Ya casi llegaba a la meta, donde me preguntarían en alemán por mi hamburguesa favorita, cuando de repente un grandulón se metió en la fila. Lo encaré y le dije en un inglés envalentonado, pero sin duda incomprensible, que yo había llegado primero. No hizo caso. Los detalles se me escapan, creo que ignoró mis reclamos con el desprecio de su 1,90 y me tumbó la gorra con un golpe fraternal. En seguida, sintiéndome Julio César Chávez, le tiré un recto al rostro. No sé si le habrá dolido, sólo que se dio media vuelta y se fue lejos. En lo que llegaba mi pedido, se acercaron otros dos hombres más altos que el primero y empezaron a zarandearme, al tiempo que, detrás de ellos, el provocador me insultaba (supongo). El lío no pasó a mayores, la gente de la franquicia se encargaría de separarnos. Después se disculparon por el incidente, eso sí, nada de invitarme la cuenta, había un saldo por 24 o 27 francos. Aunque, «generosos», me dieron un pay de manzana. Tan grandote y tan miedoso, le comentaba a mi hoy esposa, que en ese momento tenía serias dudas sobre mi cordura (y sobre el matrimonio).
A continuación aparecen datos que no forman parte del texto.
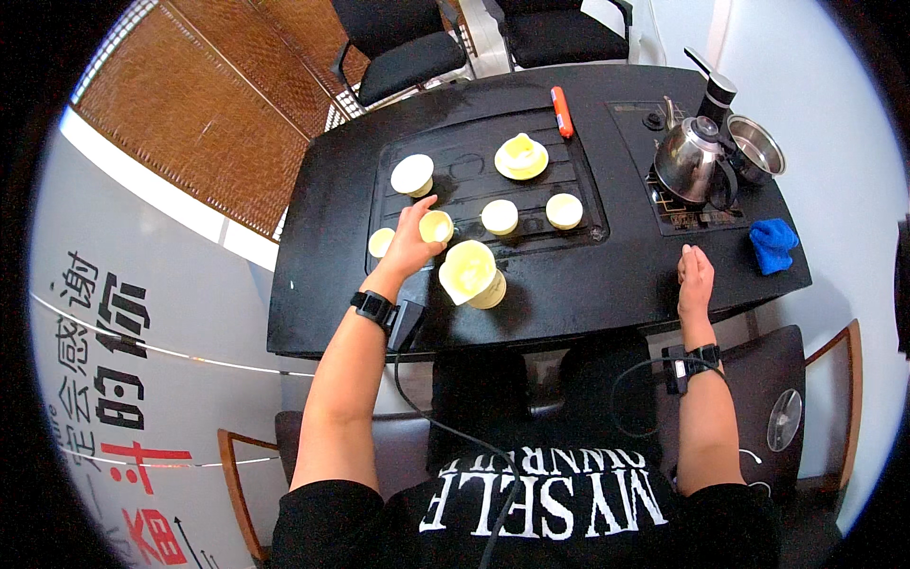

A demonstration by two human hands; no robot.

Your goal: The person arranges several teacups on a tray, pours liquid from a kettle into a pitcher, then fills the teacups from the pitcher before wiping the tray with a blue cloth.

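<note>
With thumb and fingers on either side, my left hand (413, 241) grips a small white teacup (437, 228) at the near left of the black tea tray (455, 142). Another small teacup (381, 243) stands just left of that hand. Two more, a middle teacup (500, 217) and a right teacup (564, 211), are on the tray. Close to my left thumb is a spouted pitcher (472, 275), yellowish inside. Behind are a white bowl-like piece on a narrow base (412, 175) and a lidded bowl on a saucer (521, 157). My right hand (696, 277) rests at the table's near edge, fingers closed, with nothing visible in it.
A steel kettle (689, 161) sits on the hob at right, beside a steel pot (755, 149). A blue cloth (773, 247) lies near the right edge. A red tube-shaped packet (562, 112) lies at the back. Black chairs (408, 57) stand beyond the table.
</note>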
Mientras comíamos, varias personas se acercaron a fin de borrar la mala impresión que había dejado su compatriota. Fueron amigables y hasta nos hablaron maravillas de sus montañas, de sus bosques y lagos. Además, aquí hay muchos quesos, como en Francia, señaló una chica de lentes, al saber que vivíamos allá. Otra cosa que aún recuerdo, fue la imagen de la plaza tapizada de botes de cerveza, de botellas de vino, de papeles. Suiza, cuya limpieza es ejemplar (que no incluye a sus bancos), en ese momento podía compararse con cualquier rincón del tercer mundo.

Por su parte, el otro tipo lo dejó todo en el billar; esto es, las pesetas, su pretensión y esa vanidad tan de macho alpino. Fadanelli, antes de arrastrarlo a casa, a manera de consuelo le dijo algo así: ¡Qué pendejo eres, a poco en tu país no hay travestis!